Using High Resolution LiDAR Data and a Flux Footprint Parameterization to Scale Evapotranspiration Estimates to Lower Pixel Resolutions
Summary, in English
Over the last several decades the hydrologically sensitive Boreal Plains ecoregion of Western Canada has experienced significant warming and drying. To better predict implications of land cover changes on evapotranspiration (ET) and future water resources in this region, high resolution light detection and ranging and energy balance data are used here to spatially parameterize the Penman-Monteith ET model. Within a 5 km × 5 km area of peatland ecosystems, riparian boundaries, and upland mixedwood forests, the influence of land cover heterogeneity on the accuracy of modeled ET is examined at pixel sizes of 1, 10, 25, 250, 500, and 1,000 m, representing resolutions common to popular satellite products (SPOT, Landsat, and MODIS).
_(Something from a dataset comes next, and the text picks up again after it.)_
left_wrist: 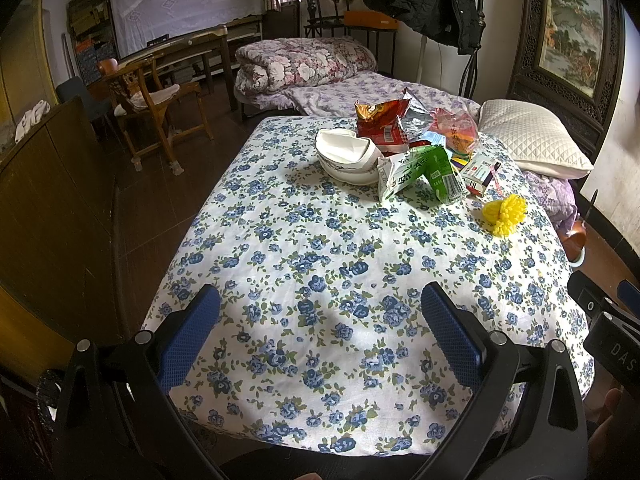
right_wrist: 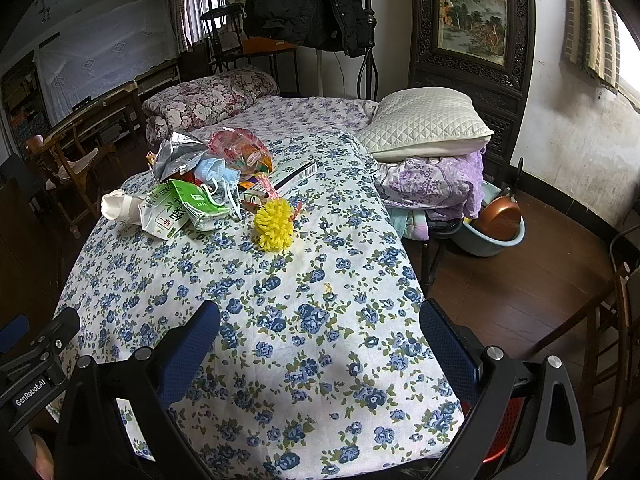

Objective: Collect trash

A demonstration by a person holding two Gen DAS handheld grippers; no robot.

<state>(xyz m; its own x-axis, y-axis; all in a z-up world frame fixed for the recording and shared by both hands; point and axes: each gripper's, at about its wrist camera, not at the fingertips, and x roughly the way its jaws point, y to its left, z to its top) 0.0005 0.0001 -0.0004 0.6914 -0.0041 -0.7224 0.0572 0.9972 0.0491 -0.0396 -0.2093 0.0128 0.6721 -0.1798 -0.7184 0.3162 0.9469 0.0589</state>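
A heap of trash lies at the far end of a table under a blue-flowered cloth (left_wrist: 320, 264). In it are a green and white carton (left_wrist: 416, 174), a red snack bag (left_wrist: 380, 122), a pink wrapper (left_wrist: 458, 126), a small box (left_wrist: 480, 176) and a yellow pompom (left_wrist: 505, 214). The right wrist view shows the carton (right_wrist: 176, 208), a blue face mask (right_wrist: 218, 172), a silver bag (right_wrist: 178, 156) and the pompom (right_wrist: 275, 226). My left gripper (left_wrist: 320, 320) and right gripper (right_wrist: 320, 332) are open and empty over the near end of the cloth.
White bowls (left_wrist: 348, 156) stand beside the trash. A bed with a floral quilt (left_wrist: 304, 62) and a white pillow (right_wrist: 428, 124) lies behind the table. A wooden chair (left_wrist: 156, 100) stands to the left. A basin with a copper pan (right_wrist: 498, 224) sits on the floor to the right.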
Modeled ET was compared with tower-based eddy covariance measurements using a weighted flux footprint model. Errors range from 10% to 36% of measured fluxes and results indicate that sensors with small pixel sizes (1 m) offer significantly better accuracy in large heterogeneous flux footprints, while a wider range of pixel sizes (<25 m) can be suitably applied to smaller homogeneous footprints. Mid (250 m) and coarse (>500 m) pixel sizes offered significantly less accuracy, although changes in pixel size within this range offered comparable results.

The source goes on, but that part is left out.